### ASSIGNMENT
Would you transcribe the listing that follows word for word, skipping pictures?

*** Opening GIVEN MATERIAL ***

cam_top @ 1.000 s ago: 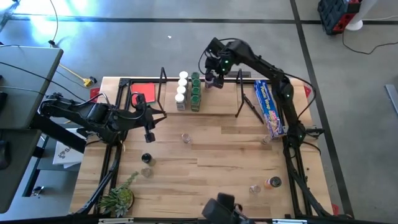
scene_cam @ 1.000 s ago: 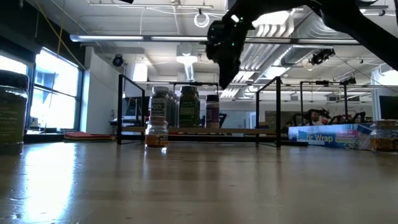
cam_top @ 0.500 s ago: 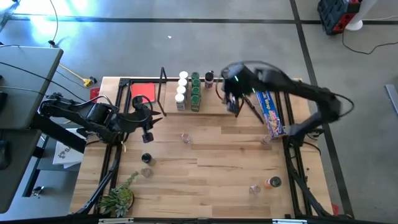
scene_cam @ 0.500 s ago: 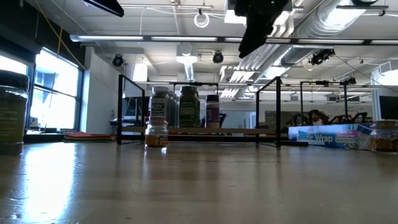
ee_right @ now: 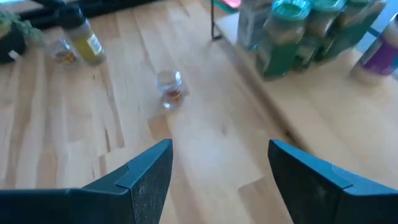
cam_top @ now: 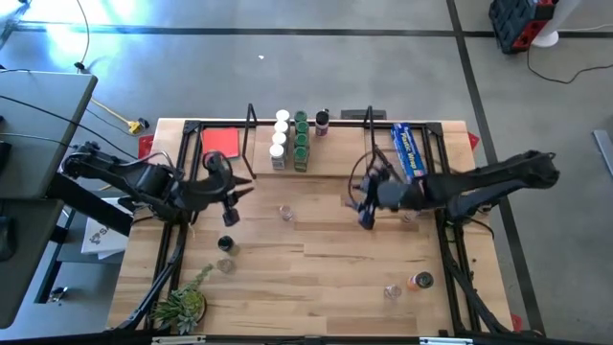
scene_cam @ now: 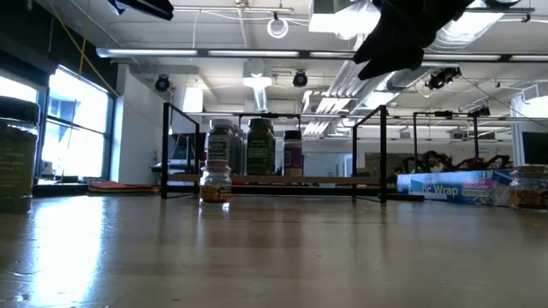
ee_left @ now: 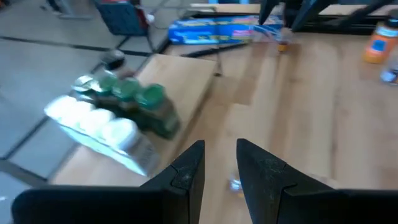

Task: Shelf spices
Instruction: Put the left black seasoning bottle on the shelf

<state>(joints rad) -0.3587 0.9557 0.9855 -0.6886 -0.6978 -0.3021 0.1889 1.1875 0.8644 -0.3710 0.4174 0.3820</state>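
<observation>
Ahead of my right fingers stood green-capped jars and a purple-labelled jar. Beyond my left fingers, white-capped jars adjoined green-capped ones. The blue box bore white lettering; the table was light wood.

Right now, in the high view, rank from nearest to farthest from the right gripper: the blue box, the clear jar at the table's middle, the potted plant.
From the right gripper:
1. Blue box, just behind it toward the right edge.
2. Clear jar, to its left, mid-table.
3. Potted plant, front-left corner.
</observation>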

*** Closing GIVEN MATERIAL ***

### WRITTEN SOLUTION
cam_top @ 1.000 s ago: 
scene_cam @ 1.000 s ago: 
cam_top @ 0.500 s ago: 
scene_cam @ 0.500 s ago: 
ee_right @ now: 
cam_top @ now: 
scene_cam @ now: 
ee_left @ now: 

Task: Shelf spices
Instruction: Put the left black seasoning bottle on the shelf

<state>(joints rad) -0.3587 0.9557 0.9855 -0.6886 -0.6978 -0.3021 0.1889 1.1875 0.8644 -0.3710 0.4174 0.3820</state>
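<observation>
Ahead of my right fingers stood green-capped jars and a purple-labelled jar. Beyond my left fingers, white-capped jars adjoined green-capped ones. The blue box bore white lettering; the table was light wood.

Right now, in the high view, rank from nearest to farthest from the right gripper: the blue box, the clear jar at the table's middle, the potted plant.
From the right gripper:
1. Blue box, just behind it toward the right edge.
2. Clear jar, to its left, mid-table.
3. Potted plant, front-left corner.
</observation>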

At this point, the answer is complete.